O fundador da incorporadora chinesa Evergrande, Hui Ka Yan (também conhecido por Xu Jiayin), se declarou culpado nesta terça-feira em um tribunal de Shenzhen por uma série de acusações que incluem captação ilegal de depósitos, fraude e suborno. O tribunal registrou que o empresário manifestou remorso; Hui havia sido afastado da direção da empresa em setembro de 2023.
A admissão de culpa acontece no contexto do colapso financeiro da Evergrande, que chegou a ser considerada a incorporadora mais endividada do mundo, com mais de US$ 300 bilhões em passivos.

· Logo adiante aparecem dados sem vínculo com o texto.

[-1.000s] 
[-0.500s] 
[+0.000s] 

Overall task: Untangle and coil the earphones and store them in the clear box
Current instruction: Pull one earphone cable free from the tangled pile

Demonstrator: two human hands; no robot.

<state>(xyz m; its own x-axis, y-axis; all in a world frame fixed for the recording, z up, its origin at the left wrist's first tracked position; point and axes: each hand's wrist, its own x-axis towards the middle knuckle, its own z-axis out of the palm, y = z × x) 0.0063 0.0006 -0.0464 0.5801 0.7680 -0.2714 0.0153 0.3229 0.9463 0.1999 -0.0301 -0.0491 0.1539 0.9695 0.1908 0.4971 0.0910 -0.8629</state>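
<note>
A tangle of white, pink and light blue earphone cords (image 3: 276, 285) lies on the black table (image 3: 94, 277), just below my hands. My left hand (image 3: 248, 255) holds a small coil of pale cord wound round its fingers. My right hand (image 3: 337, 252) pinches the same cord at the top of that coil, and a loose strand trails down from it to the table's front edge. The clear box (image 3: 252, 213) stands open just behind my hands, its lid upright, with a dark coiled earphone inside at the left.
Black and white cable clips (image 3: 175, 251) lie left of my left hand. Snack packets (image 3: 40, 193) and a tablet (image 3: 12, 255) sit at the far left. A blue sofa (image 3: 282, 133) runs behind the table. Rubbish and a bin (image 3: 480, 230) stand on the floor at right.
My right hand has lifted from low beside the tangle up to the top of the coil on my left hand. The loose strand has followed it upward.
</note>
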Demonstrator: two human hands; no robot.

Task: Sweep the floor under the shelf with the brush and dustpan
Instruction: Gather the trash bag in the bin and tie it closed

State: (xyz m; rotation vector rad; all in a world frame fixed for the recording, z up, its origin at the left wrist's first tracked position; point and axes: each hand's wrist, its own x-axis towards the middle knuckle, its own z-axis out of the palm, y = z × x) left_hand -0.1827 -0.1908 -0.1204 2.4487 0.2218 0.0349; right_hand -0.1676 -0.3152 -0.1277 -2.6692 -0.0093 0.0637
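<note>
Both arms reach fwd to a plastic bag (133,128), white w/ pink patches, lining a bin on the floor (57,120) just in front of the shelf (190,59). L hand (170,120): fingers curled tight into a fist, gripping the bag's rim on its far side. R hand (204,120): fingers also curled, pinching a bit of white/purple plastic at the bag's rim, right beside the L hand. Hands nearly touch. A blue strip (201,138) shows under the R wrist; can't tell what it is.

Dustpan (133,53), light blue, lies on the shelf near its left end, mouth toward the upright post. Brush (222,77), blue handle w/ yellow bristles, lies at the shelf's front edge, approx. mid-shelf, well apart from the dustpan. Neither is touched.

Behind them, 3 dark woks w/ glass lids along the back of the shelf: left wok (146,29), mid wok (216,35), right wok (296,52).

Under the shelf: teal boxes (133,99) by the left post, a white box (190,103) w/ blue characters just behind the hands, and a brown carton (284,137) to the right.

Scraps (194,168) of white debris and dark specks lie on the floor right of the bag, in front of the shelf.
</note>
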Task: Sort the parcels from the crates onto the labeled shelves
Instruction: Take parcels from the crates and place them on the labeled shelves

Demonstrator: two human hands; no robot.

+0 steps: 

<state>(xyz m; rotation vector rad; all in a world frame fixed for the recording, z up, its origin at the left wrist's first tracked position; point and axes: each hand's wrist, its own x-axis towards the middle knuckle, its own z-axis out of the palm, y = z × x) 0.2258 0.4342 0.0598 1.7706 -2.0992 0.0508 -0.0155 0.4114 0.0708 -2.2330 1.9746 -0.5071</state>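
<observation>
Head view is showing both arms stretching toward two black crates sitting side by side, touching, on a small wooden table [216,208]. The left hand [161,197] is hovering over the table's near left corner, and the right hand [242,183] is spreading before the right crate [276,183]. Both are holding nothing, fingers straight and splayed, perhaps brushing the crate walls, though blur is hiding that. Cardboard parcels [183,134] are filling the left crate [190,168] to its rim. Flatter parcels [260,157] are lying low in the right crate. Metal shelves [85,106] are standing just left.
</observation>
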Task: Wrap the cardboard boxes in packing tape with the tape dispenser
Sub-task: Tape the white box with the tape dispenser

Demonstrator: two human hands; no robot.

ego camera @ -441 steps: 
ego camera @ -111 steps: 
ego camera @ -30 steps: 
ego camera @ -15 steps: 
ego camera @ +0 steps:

Um tribunal de Hong Kong determinou a liquidação da companhia em 2024 e as ações deixaram de ser negociadas na Bolsa de Hong Kong em 2025. A empresa, criada na década de 1990, concentrava mais de 90% de seus ativos na China.
O caso tem efeitos práticos sobre credores, investidores e o mercado imobiliário chinês: além do impacto direto sobre a recuperação de ativos, a condenação do fundador acende alerta sobre governança e risco em grandes grupos do setor. Para investidores estrangeiros, trata‑se de mais um sinal de cautela ao avaliar exposição a empresas com alto endividamento e estruturas complexas de controle.
Do ponto de vista institucional, a declaração de culpa reforça a narrativa de que as autoridades e o Judiciário buscam responsabilizar gestores em escândalos corporativos de grande repercussão. Ainda assim, a adjudicação penal de um líder empresarial não elimina as consequências econômicas para fornecedores, compradores e para a confiança no mercado imobiliário chinês, que seguirá sob observação por credores e reguladores.